He noticed it on the third round.
Not immediately; the first two rounds had been fine, or close enough to fine that he hadn't thought about it. The rhythm had come the way it usually did, the body settling into the familiar geometry of the ring, the specific math of distance and timing that he had been doing long enough that it didn't require thought. He had stopped needing to think about boxing the way you stopped needing to think about walking. It was just the thing his body did when it was in this room.
Third round. A jab he should have slipped.
He kept going. He was good at keeping going; had built a career on it, on the specific skill of continuing past the thing that wanted to stop him, on finding the next breath and the next movement when the previous one had gone wrong. He kept going and he told himself it was nothing and the session kept moving and his partner kept pushing and he kept responding and somewhere in the middle of the fourth round it happened again.
A combination he'd thrown ten thousand times.
The first punch landed fine. The second was early. Not much — a margin most people would not have measured; but he measured it, his body measured it, and the measurement was wrong in a way he couldn't account for.
He stepped back. Called time.
His partner nodded, stepped back, shook out his hands. Raul, in the corner, looked up from his phone.
The Fighter stood in the middle of the ring and breathed and tried to find the thing that was off. His hands felt fine. His legs felt fine. The tiredness was the right kind of tiredness, the earned kind, nothing unusual. But there was something; a lag, a delay, something sitting in the space between the decision and the execution that had not been there last week.
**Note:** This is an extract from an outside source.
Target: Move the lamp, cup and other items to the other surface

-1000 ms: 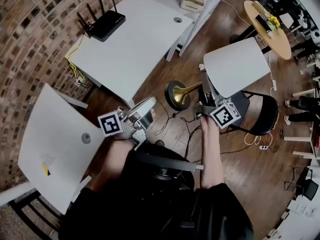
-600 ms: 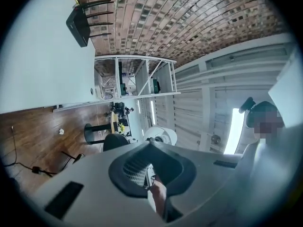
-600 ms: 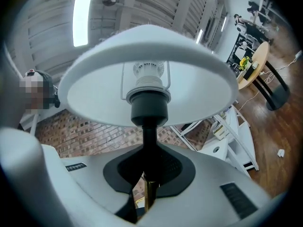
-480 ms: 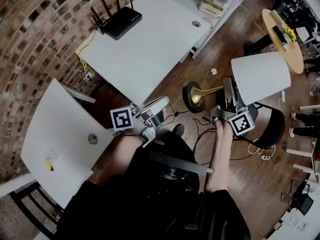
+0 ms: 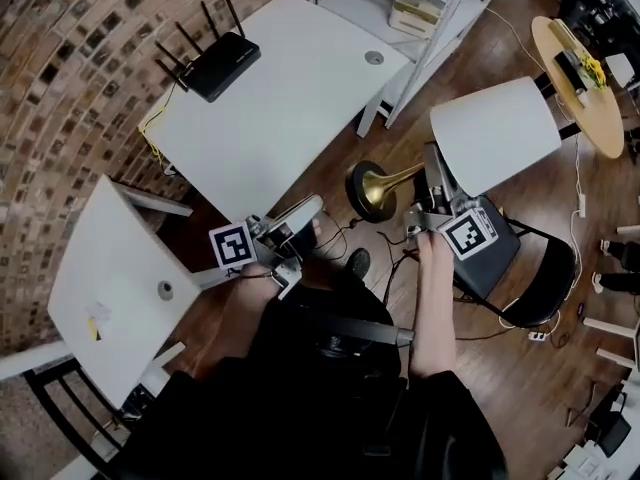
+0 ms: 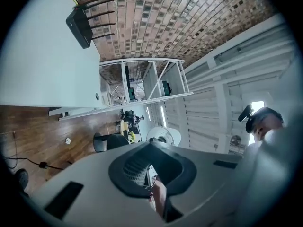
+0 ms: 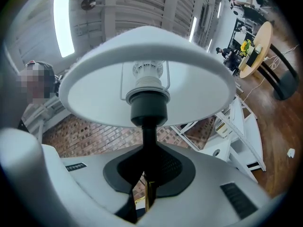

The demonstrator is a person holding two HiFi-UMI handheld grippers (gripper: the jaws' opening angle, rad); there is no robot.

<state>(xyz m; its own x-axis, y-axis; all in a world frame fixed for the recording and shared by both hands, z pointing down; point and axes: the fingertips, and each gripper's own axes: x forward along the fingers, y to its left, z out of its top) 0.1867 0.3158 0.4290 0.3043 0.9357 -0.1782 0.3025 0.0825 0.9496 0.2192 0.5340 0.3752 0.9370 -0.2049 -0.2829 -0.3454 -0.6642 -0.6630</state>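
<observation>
Brass-stemmed lamp (image 5: 495, 133) remains clamped in the fingers of the right gripper (image 5: 430, 180), carried beside the white counter (image 5: 280, 88). The left gripper (image 5: 305, 213) fingers stay closed on the cup (image 5: 290, 234). Neither is set down yet.

lamp (image 5: 495, 133): shade white, matt, smooth; stem and base brass-coloured metal, polished
cup (image 5: 292, 218): shiny metal by the look
table (image 5: 270, 98): white, smooth, matt
router (image 5: 215, 56): black matt plastic
floor (image 5: 540, 378): wood planks, slight sheen
wall (image 5: 60, 58): rough brick
round table (image 5: 600, 118): pale wood, smooth
</observation>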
That was the part that sat wrong. In thirty years of living in this body he had learned its specific language, its dialects of strain and fatigue and damage, and this was not a language he recognised.
Raul was watching him from the corner.
He wasn't saying anything. He had his arms folded and his phone in his hand and his face doing the thing it did when he was paying attention to something he had decided not to make obvious. The Fighter knew this face. He had known this face for years.
He looked away from it.
He rolled his shoulders. Touched his gloves together. The familiar weight of them, the familiar resistance. Everything felt the same as it always felt and something was wrong and he couldn't find it and that was the worst version of this; not knowing where the problem lived, not being able to point at a muscle or a joint or a specific place and say: here, this is the thing.
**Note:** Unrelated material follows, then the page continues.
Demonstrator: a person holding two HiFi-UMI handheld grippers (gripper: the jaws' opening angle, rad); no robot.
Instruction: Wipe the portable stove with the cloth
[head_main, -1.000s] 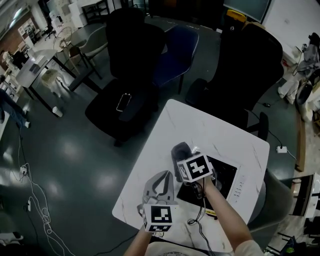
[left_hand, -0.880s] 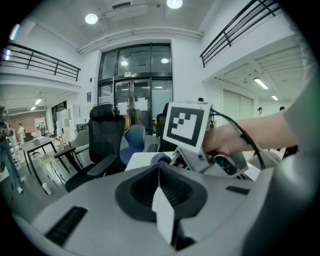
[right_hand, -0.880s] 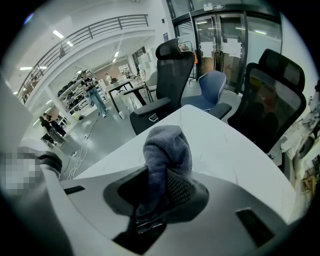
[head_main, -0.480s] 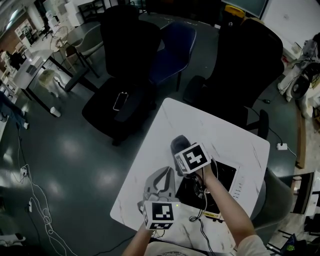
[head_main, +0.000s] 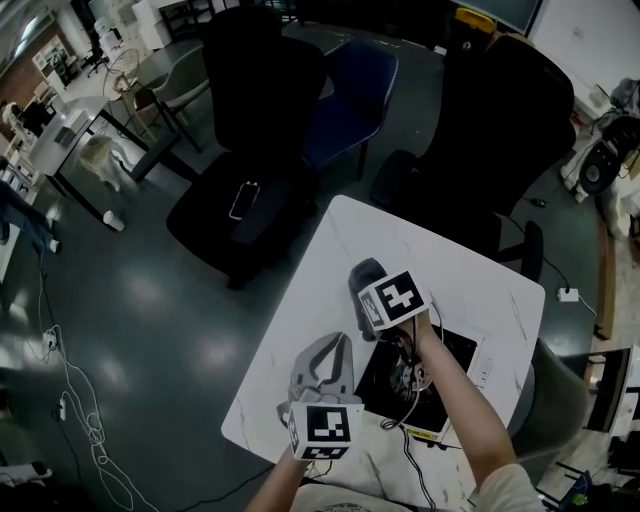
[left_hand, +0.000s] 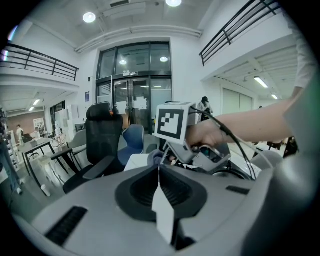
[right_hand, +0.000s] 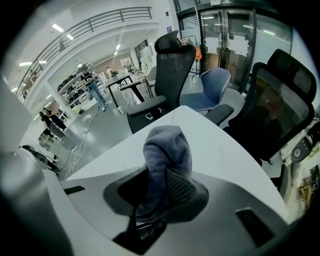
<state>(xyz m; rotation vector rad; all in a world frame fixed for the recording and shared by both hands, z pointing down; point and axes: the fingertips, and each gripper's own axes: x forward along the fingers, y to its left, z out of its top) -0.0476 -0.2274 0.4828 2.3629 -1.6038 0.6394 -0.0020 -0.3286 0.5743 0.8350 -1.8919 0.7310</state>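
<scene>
Since a moment ago, as the head view shows, the right gripper (head_main: 372, 292) has slid toward the far side of the table (head_main: 330, 240). It is shut tight on the cloth (head_main: 364, 275). The cloth is now over bare table, just past the corner of the stove (head_main: 455, 352). The stove lies partly under the arm. I think one wipe has just ended, so the cloth needs to come back onto the stove. The left gripper (head_main: 322, 368) waits just beside the stove, near the table's front edge.

In the left gripper view, its jaws are pressed together with nothing in them.

In the right gripper view, the jaws pinch the cloth, which sticks up in a lump. Only white table shows past it. No bowl, box or cup is on the table.
</scene>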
He went back to his partner.
They finished the session. His partner left. The Fighter unwrapped his hands at the bench, the tape coming off in slow loops, and he sat with the feeling of the session settling in his body and tried to be precise about what had happened.
He thought about the cabinet above the glasses. The empty space. The pharmacy. He thought about the doctor's number going to voicemail, twice, and the text he had sent that had not been answered.
Raul appeared beside him.
Sat on the bench without asking. Said nothing for a moment, which was unusual. Raul was a person who filled silences, who had an instinct for the right word at the right time, who understood the difference between a silence that wanted company and one that didn't. The fact that he was sitting quietly meant he had decided this one needed company without words.
The Fighter finished unwrapping his right hand.
A pause.
The Fighter looked at him.
Raul looked back. His face was doing nothing in particular, which was its own kind of language.
Raul nodded.
He did not say I know. He did not say are you sure. He just nodded and sat there on the bench and let the silence be what it was, and the Fighter sat next to him with the tape in a loose pile at his feet and the session settling in his body and the thing he couldn't name sitting somewhere in the lag between decision and execution, waiting.